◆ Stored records
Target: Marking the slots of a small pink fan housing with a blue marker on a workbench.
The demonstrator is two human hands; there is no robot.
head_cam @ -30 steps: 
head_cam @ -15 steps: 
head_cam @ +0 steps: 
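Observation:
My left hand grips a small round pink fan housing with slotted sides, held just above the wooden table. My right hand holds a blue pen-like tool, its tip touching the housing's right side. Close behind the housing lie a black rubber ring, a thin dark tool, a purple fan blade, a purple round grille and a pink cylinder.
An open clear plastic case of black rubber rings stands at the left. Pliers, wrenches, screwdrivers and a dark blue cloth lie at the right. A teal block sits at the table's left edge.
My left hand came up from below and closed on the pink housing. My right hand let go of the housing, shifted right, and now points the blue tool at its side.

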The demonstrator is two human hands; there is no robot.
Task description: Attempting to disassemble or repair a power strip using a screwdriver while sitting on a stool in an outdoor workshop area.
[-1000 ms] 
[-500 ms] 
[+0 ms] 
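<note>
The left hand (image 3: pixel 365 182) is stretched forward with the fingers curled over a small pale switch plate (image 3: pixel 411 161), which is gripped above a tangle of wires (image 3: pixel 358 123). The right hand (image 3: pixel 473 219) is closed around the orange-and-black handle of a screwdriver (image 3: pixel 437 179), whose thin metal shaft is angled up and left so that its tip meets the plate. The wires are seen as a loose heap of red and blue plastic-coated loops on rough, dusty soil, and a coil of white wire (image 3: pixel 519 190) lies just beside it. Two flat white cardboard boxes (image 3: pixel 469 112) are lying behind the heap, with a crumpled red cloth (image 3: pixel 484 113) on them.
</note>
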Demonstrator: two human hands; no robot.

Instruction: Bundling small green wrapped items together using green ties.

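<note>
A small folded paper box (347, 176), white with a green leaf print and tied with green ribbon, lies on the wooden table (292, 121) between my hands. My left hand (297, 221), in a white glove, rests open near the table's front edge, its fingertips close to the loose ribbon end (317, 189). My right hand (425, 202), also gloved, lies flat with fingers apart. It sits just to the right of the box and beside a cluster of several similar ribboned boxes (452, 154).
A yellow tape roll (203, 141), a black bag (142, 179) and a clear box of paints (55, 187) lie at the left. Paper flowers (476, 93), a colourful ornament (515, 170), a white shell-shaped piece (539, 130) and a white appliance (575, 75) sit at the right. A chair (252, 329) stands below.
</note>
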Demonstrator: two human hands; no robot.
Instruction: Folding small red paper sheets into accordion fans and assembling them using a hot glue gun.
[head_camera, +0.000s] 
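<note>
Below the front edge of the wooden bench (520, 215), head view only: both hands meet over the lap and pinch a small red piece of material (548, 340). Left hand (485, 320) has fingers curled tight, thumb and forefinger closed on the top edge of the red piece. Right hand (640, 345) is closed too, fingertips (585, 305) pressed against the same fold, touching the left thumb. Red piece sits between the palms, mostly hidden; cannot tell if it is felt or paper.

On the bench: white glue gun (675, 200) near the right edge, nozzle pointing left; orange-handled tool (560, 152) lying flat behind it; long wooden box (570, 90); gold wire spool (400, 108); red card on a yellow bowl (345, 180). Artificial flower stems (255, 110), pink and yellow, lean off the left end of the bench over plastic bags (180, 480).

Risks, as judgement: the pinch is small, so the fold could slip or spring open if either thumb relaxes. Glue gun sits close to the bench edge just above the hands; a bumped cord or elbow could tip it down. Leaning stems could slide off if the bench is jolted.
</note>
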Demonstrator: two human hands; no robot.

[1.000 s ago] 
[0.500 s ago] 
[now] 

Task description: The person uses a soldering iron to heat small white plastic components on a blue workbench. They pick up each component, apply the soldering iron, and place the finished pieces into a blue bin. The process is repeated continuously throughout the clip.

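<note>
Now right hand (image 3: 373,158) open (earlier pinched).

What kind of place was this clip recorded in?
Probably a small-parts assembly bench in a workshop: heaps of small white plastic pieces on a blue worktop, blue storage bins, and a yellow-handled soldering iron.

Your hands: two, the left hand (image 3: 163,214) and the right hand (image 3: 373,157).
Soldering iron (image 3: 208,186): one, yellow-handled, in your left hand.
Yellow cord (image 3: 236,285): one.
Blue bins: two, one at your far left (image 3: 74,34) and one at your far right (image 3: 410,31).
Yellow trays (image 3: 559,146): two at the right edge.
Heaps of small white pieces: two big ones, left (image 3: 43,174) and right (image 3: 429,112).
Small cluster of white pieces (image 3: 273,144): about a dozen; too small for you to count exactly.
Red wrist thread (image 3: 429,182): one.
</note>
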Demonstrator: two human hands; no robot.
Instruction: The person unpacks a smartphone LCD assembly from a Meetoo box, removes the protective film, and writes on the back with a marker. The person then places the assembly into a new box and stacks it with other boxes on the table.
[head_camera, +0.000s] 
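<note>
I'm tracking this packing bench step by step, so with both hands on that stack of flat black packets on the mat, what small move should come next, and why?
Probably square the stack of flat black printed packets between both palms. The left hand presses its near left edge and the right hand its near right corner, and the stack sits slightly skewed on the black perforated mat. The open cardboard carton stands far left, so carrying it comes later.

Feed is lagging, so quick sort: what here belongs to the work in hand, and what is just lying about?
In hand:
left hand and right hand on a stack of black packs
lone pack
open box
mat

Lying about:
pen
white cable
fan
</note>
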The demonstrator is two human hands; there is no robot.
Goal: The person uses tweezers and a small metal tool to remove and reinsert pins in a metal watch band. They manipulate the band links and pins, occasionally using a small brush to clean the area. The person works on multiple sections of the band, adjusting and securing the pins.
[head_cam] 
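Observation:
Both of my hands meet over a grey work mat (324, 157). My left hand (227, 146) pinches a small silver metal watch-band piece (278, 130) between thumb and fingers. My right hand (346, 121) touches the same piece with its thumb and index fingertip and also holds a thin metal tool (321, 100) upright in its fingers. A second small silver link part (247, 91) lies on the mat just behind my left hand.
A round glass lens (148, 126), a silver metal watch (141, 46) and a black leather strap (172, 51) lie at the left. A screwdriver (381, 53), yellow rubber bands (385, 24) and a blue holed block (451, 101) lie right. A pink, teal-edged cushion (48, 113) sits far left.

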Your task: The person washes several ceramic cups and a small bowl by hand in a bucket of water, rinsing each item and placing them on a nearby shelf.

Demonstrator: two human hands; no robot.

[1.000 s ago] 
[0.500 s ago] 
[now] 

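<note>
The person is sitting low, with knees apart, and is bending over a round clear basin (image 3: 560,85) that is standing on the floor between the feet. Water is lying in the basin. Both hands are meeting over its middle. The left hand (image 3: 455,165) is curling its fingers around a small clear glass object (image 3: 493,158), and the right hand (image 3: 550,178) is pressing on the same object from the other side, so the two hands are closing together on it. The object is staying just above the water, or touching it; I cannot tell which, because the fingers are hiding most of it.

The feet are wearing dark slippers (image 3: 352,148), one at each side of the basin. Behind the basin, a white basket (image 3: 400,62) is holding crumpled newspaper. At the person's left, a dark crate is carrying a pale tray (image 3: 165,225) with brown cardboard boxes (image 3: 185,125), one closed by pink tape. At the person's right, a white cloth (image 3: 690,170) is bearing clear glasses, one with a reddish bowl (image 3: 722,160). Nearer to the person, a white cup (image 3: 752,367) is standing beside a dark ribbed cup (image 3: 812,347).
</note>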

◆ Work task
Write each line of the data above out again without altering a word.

◆ Exercise result
Target: Marking the slots of a small pink fan housing with a blue marker on a workbench.
The demonstrator is two human hands; there is no robot.
head_cam @ -30 steps: 
head_cam @ -15 steps: 
head_cam @ +0 steps: 
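Observation:
My left hand grips a small round pink fan housing with slotted sides, held just above the wooden table. My right hand holds a blue pen-like tool, its tip touching the housing's right side. Close behind the housing lie a black rubber ring, a thin dark tool, a purple fan blade, a purple round grille and a pink cylinder.
An open clear plastic case of black rubber rings stands at the left. Pliers, wrenches, screwdrivers and a dark blue cloth lie at the right. A teal block sits at the table's left edge.
My left hand came up from below and closed on the pink housing. My right hand let go of the housing, shifted right, and now points the blue tool at its side.
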
The demonstrator is two human hands; there is no robot.
Task description: Attempting to disassemble or repair a power strip using a screwdriver while sitting on a stool in an outdoor workshop area.
[-1000 ms] 
[-500 ms] 
[+0 ms] 
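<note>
The left hand (image 3: pixel 365 182) is stretched forward with the fingers curled over a small pale switch plate (image 3: pixel 411 161), which is gripped above a tangle of wires (image 3: pixel 358 123). The right hand (image 3: pixel 473 219) is closed around the orange-and-black handle of a screwdriver (image 3: pixel 437 179), whose thin metal shaft is angled up and left so that its tip meets the plate. The wires are seen as a loose heap of red and blue plastic-coated loops on rough, dusty soil, and a coil of white wire (image 3: pixel 519 190) lies just beside it. Two flat white cardboard boxes (image 3: pixel 469 112) are lying behind the heap, with a crumpled red cloth (image 3: pixel 484 113) on them.
</note>
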Demonstrator: two human hands; no robot.

Instruction: Bundling small green wrapped items together using green ties.

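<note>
A small folded paper box (347, 176), white with a green leaf print and tied with green ribbon, lies on the wooden table (292, 121) between my hands. My left hand (297, 221), in a white glove, rests open near the table's front edge, its fingertips close to the loose ribbon end (317, 189). My right hand (425, 202), also gloved, lies flat with fingers apart. It sits just to the right of the box and beside a cluster of several similar ribboned boxes (452, 154).
A yellow tape roll (203, 141), a black bag (142, 179) and a clear box of paints (55, 187) lie at the left. Paper flowers (476, 93), a colourful ornament (515, 170), a white shell-shaped piece (539, 130) and a white appliance (575, 75) sit at the right. A chair (252, 329) stands below.
</note>
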Demonstrator: two human hands; no robot.
Instruction: Folding small red paper sheets into accordion fans and assembling them using a hot glue gun.
[head_camera, +0.000s] 
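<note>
Below the front edge of the wooden bench (520, 215), head view only: both hands meet over the lap and pinch a small red piece of material (548, 340). Left hand (485, 320) has fingers curled tight, thumb and forefinger closed on the top edge of the red piece. Right hand (640, 345) is closed too, fingertips (585, 305) pressed against the same fold, touching the left thumb. Red piece sits between the palms, mostly hidden; cannot tell if it is felt or paper.

On the bench: white glue gun (675, 200) near the right edge, nozzle pointing left; orange-handled tool (560, 152) lying flat behind it; long wooden box (570, 90); gold wire spool (400, 108); red card on a yellow bowl (345, 180). Artificial flower stems (255, 110), pink and yellow, lean off the left end of the bench over plastic bags (180, 480).

Risks, as judgement: the pinch is small, so the fold could slip or spring open if either thumb relaxes. Glue gun sits close to the bench edge just above the hands; a bumped cord or elbow could tip it down. Leaning stems could slide off if the bench is jolted.
</note>
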Demonstrator: two human hands; no robot.

[1.000 s ago] 
[0.500 s ago] 
[now] 

Task description: The person uses a soldering iron to heat small white plastic components on a blue workbench. They pick up each component, apply the soldering iron, and place the finished pieces into a blue bin. The process is repeated continuously throughout the clip.

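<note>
Now right hand (image 3: 373,158) open (earlier pinched).

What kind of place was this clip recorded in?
Probably a small-parts assembly bench in a workshop: heaps of small white plastic pieces on a blue worktop, blue storage bins, and a yellow-handled soldering iron.

Your hands: two, the left hand (image 3: 163,214) and the right hand (image 3: 373,157).
Soldering iron (image 3: 208,186): one, yellow-handled, in your left hand.
Yellow cord (image 3: 236,285): one.
Blue bins: two, one at your far left (image 3: 74,34) and one at your far right (image 3: 410,31).
Yellow trays (image 3: 559,146): two at the right edge.
Heaps of small white pieces: two big ones, left (image 3: 43,174) and right (image 3: 429,112).
Small cluster of white pieces (image 3: 273,144): about a dozen; too small for you to count exactly.
Red wrist thread (image 3: 429,182): one.
</note>
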Demonstrator: two human hands; no robot.
Instruction: The person unpacks a smartphone LCD assembly from a Meetoo box, removes the protective film, and writes on the back with a marker. The person then places the assembly into a new box and stacks it with other boxes on the table.
[head_camera, +0.000s] 
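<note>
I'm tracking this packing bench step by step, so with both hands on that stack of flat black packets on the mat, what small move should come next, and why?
Probably square the stack of flat black printed packets between both palms. The left hand presses its near left edge and the right hand its near right corner, and the stack sits slightly skewed on the black perforated mat. The open cardboard carton stands far left, so carrying it comes later.

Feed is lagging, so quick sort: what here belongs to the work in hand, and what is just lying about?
In hand:
left hand and right hand on a stack of black packs
lone pack
open box
mat

Lying about:
pen
white cable
fan
</note>
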The demonstrator is two human hands; there is no robot.
Goal: The person uses tweezers and a small metal tool to remove and reinsert pins in a metal watch band. They manipulate the band links and pins, occasionally using a small brush to clean the area. The person works on multiple sections of the band, adjusting and securing the pins.
[head_cam] 
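Observation:
Both of my hands meet over a grey work mat (324, 157). My left hand (227, 146) pinches a small silver metal watch-band piece (278, 130) between thumb and fingers. My right hand (346, 121) touches the same piece with its thumb and index fingertip and also holds a thin metal tool (321, 100) upright in its fingers. A second small silver link part (247, 91) lies on the mat just behind my left hand.
A round glass lens (148, 126), a silver metal watch (141, 46) and a black leather strap (172, 51) lie at the left. A screwdriver (381, 53), yellow rubber bands (385, 24) and a blue holed block (451, 101) lie right. A pink, teal-edged cushion (48, 113) sits far left.
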
Your task: The person washes several ceramic cups and a small bowl by hand in a bucket of water, rinsing each item and placing them on a nearby shelf.

Demonstrator: two human hands; no robot.

[1.000 s ago] 
[0.500 s ago] 
[now] 

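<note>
The person is sitting low, with knees apart, and is bending over a round clear basin (image 3: 560,85) that is standing on the floor between the feet. Water is lying in the basin. Both hands are meeting over its middle. The left hand (image 3: 455,165) is curling its fingers around a small clear glass object (image 3: 493,158), and the right hand (image 3: 550,178) is pressing on the same object from the other side, so the two hands are closing together on it. The object is staying just above the water, or touching it; I cannot tell which, because the fingers are hiding most of it.

The feet are wearing dark slippers (image 3: 352,148), one at each side of the basin. Behind the basin, a white basket (image 3: 400,62) is holding crumpled newspaper. At the person's left, a dark crate is carrying a pale tray (image 3: 165,225) with brown cardboard boxes (image 3: 185,125), one closed by pink tape. At the person's right, a white cloth (image 3: 690,170) is bearing clear glasses, one with a reddish bowl (image 3: 722,160). Nearer to the person, a white cup (image 3: 752,367) is standing beside a dark ribbed cup (image 3: 812,347).
</note>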

The answer has nothing more to it.